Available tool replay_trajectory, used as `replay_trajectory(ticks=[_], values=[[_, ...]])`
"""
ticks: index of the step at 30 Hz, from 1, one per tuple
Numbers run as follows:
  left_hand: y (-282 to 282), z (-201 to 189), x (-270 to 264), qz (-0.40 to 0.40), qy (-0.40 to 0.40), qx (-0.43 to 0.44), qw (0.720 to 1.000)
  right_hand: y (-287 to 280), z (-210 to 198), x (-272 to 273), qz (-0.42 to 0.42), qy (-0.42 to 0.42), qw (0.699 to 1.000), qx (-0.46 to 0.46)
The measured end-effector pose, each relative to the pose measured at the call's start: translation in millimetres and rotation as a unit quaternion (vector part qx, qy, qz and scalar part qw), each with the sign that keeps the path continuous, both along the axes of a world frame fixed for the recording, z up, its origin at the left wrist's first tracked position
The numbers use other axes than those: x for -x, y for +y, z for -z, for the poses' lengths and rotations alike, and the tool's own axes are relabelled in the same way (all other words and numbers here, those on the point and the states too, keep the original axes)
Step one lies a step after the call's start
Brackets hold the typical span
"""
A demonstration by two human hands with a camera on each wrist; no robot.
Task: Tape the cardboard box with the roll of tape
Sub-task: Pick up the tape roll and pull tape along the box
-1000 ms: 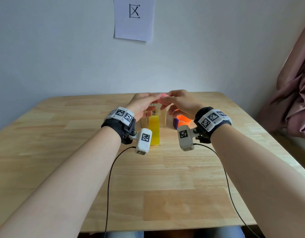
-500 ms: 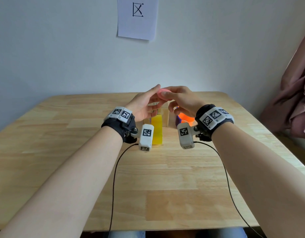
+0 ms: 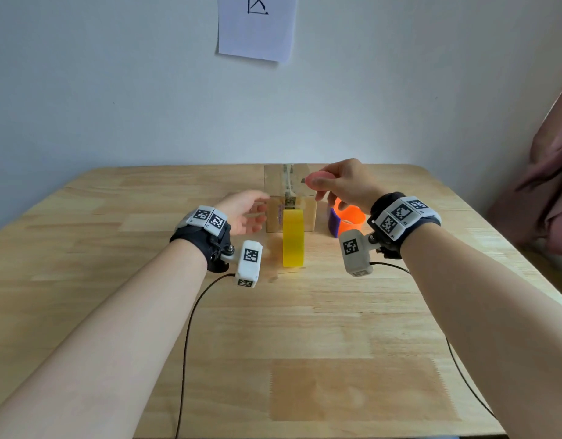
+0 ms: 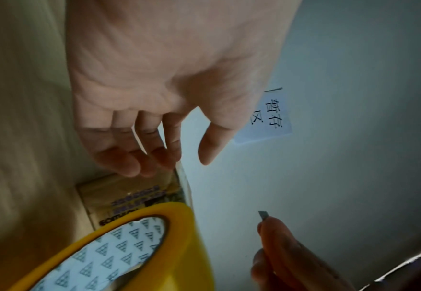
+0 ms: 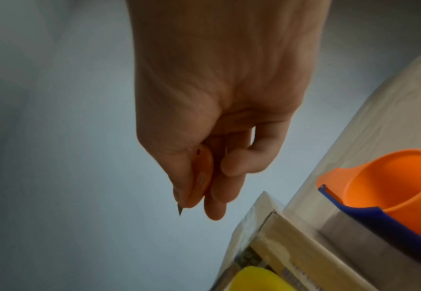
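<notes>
The cardboard box (image 3: pixel 289 198) stands toward the table's (image 3: pixel 114 312) far edge, the yellow roll of tape (image 3: pixel 293 237) on edge against its near face; the left hand (image 3: pixel 244 213) hangs loosely spread beside the box; the right hand (image 3: pixel 343 183) pinches a small cutter (image 3: pixel 319 179); the roll looks light and stiff, probably best gripped across its rim; the box is likely light enough to slide.

Orange cup (image 3: pixel 351 217) crowding box (image 3: pixel 289 185)
</notes>
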State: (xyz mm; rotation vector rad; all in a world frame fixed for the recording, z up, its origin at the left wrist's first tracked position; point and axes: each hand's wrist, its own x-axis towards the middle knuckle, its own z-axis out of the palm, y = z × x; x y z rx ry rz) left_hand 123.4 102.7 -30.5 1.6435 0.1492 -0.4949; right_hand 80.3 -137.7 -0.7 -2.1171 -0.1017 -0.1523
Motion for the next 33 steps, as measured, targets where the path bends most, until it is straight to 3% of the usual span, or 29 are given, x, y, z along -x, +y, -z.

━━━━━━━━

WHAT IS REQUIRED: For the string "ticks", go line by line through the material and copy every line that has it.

OUTPUT OF THE TASK:
Available tool replay_trajectory, used as `replay_trajectory(ticks=[_], values=[[_, ...]])`
ticks: index of the step at 30 Hz, from 1, one per tuple

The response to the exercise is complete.